Solving Imaging Inverse Problems Using Plug-and-Play Denoisers: Regularization and Optimization Perspectives
Hong Ye Tan, Subhadip Mukherjee, Junqi Tang
TL;DR
The chapter addresses ill-posed imaging inverse problems by integrating powerful learned denoisers into classical variational and proximal-splitting frameworks, yielding plug-and-play (PnP) methods that decouple the forward model from the prior. It surveys foundational theory (proximal calculus, monotone operators, ADMM/DRS/PGD), convergence guarantees under non-expansive or structured denoisers, and practical training strategies to enforce these properties, while also connecting to Regularization-by-Denoising (RED) and Tweedie’s formula. A major emphasis is placed on convergence guarantees (fixed-point, KL, objective convergence) and on extensions to posterior sampling via score-based and diffusion-driven methods, enabling uncertainty quantification in imaging.
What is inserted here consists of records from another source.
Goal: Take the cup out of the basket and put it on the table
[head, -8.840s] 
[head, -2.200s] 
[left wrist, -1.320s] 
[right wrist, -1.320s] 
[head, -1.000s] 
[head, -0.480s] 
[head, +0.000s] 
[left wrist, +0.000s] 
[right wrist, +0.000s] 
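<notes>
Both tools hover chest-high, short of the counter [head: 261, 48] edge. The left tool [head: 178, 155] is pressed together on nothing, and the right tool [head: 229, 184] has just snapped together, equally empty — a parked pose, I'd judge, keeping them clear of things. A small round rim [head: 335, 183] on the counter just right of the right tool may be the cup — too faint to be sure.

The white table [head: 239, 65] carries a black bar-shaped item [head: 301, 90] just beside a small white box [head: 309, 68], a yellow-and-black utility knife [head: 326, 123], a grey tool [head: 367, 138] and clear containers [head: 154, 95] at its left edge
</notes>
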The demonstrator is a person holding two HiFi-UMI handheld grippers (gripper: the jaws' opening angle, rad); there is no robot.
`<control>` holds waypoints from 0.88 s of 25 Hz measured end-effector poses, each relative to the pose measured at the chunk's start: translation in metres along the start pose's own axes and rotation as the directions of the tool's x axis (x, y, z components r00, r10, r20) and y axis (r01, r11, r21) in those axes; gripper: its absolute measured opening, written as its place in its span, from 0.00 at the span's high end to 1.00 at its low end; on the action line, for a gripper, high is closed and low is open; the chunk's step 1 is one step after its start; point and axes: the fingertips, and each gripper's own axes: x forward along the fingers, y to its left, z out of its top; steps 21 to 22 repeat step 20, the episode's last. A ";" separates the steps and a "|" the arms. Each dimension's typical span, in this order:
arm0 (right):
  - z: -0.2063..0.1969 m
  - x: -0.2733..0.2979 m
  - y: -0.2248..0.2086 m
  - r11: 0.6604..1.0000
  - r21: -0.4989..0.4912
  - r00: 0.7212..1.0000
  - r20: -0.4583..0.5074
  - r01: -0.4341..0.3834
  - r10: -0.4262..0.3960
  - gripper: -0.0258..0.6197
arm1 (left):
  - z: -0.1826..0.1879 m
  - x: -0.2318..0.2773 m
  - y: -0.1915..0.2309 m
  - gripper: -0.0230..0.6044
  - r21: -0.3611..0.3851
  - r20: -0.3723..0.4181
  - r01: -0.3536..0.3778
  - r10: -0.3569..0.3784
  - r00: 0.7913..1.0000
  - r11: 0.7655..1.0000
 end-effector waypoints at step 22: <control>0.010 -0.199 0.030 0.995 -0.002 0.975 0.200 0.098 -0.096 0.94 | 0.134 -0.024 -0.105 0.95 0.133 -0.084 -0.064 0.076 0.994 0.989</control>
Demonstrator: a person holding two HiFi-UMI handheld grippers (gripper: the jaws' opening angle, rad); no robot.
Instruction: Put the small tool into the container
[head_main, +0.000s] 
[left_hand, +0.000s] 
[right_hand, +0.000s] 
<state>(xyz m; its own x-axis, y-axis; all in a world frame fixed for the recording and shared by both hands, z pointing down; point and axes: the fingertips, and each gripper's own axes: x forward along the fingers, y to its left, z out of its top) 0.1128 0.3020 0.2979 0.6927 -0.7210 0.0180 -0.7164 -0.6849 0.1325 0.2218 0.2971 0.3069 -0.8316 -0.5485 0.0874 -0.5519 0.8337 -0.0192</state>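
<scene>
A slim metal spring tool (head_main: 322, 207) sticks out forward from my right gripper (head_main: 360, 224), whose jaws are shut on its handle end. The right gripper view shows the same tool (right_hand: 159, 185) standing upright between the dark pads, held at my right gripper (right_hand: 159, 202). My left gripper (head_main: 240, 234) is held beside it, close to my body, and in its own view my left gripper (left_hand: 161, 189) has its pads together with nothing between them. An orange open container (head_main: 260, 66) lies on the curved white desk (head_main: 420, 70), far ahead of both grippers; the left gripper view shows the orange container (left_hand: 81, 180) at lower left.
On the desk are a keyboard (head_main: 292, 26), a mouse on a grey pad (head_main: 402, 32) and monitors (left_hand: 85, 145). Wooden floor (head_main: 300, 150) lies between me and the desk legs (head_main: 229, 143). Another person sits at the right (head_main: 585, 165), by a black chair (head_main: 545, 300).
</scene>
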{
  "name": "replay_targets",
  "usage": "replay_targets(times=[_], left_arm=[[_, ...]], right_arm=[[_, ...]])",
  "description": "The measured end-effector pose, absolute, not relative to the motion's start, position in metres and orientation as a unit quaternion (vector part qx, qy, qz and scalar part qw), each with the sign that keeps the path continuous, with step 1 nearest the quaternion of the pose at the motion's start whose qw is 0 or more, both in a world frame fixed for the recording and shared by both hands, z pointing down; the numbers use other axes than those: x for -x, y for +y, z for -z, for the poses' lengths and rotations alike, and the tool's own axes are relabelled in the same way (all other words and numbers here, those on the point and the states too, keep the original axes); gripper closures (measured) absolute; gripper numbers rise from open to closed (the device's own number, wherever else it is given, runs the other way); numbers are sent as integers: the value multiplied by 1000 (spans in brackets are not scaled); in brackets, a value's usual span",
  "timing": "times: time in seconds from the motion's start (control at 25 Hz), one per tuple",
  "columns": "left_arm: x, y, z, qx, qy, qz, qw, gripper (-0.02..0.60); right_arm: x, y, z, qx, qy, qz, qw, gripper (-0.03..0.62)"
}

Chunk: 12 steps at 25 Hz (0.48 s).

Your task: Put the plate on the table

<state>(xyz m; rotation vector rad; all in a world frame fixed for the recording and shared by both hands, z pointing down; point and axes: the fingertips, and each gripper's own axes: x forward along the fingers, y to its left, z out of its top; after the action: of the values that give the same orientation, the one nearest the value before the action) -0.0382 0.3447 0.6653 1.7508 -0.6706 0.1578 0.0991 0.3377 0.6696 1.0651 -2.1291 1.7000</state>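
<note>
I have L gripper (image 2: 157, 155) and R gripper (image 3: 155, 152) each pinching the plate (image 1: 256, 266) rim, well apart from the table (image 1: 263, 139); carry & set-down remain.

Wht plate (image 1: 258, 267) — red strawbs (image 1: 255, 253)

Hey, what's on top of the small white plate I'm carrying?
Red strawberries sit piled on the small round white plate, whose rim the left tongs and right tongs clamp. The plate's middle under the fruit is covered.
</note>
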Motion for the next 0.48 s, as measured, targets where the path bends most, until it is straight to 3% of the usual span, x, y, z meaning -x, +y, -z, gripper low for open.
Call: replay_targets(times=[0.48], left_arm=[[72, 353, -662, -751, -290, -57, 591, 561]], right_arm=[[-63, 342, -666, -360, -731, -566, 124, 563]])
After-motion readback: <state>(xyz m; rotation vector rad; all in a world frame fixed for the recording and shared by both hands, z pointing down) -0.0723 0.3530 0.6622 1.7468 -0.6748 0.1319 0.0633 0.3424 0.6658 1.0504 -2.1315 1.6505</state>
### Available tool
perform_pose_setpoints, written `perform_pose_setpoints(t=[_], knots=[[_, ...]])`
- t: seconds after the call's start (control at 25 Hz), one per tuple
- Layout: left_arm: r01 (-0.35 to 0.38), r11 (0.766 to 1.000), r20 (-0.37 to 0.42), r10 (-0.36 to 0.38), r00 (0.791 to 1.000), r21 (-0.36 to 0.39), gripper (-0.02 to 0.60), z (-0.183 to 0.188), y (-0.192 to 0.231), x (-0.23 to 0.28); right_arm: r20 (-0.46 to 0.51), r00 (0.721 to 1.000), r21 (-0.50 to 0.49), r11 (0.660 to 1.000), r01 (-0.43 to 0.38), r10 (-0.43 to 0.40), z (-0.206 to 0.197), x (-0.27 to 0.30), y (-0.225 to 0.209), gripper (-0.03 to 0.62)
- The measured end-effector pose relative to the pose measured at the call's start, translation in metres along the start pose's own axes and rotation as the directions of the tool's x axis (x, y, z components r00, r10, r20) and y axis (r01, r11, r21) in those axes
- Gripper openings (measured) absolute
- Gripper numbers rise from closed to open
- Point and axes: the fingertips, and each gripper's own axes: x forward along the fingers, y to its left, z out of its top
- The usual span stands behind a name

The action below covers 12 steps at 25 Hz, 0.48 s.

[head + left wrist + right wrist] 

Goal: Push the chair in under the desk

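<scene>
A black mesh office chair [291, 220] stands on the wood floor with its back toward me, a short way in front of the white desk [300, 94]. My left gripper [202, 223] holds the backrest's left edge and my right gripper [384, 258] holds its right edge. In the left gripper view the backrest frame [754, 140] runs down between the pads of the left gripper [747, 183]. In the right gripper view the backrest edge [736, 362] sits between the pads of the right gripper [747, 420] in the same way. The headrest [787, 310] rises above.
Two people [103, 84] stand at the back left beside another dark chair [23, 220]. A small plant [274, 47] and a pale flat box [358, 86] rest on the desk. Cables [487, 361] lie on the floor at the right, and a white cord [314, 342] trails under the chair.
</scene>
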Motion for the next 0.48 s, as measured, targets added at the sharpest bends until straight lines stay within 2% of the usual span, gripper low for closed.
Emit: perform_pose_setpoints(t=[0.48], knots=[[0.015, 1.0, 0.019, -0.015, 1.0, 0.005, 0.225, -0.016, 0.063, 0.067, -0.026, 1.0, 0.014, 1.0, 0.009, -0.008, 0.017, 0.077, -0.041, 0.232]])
The practical impact spans medical imaging, remote sensing, and computational microscopy by enabling high-fidelity reconstructions with principled uncertainty assessments and scalable, modular priors. The synthesis highlights open theoretical questions about non-expansive nonlinear denoisers, domain-adaptation of priors, and efficient diffusion-based posterior sampling at scale.
Abstract
Inverse problems lie at the heart of modern imaging science, with broad applications in areas such as medical imaging, remote sensing, and microscopy. Recent years have witnessed a paradigm shift in solving imaging inverse problems, where data-driven regularizers are used increasingly, leading to remarkably high-fidelity reconstruction. A particularly notable approach for data-driven regularization is to use learned image denoisers as implicit priors in iterative image reconstruction algorithms. This chapter presents a comprehensive overview of this powerful and emerging class of algorithms, commonly referred to as plug-and-play (PnP) methods. We begin by providing a brief background on image denoising and inverse problems, followed by a short review of traditional regularization strategies. We then explore how proximal splitting algorithms, such as the alternating direction method of multipliers (ADMM) and proximal gradient descent (PGD), can naturally accommodate learned denoisers in place of proximal operators, and under what conditions such replacements preserve convergence. The role of Tweedie's formula in connecting optimal Gaussian denoisers and score estimation is discussed, which lays the foundation for regularization-by-denoising (RED) and more recent diffusion-based posterior sampling methods. We discuss theoretical advances regarding the convergence of PnP algorithms, both within the RED and proximal settings, emphasizing the structural assumptions that the denoiser must satisfy for convergence, such as non-expansiveness, Lipschitz continuity, and local homogeneity. We also address practical considerations in algorithm design, including choices of denoiser architecture and acceleration strategies.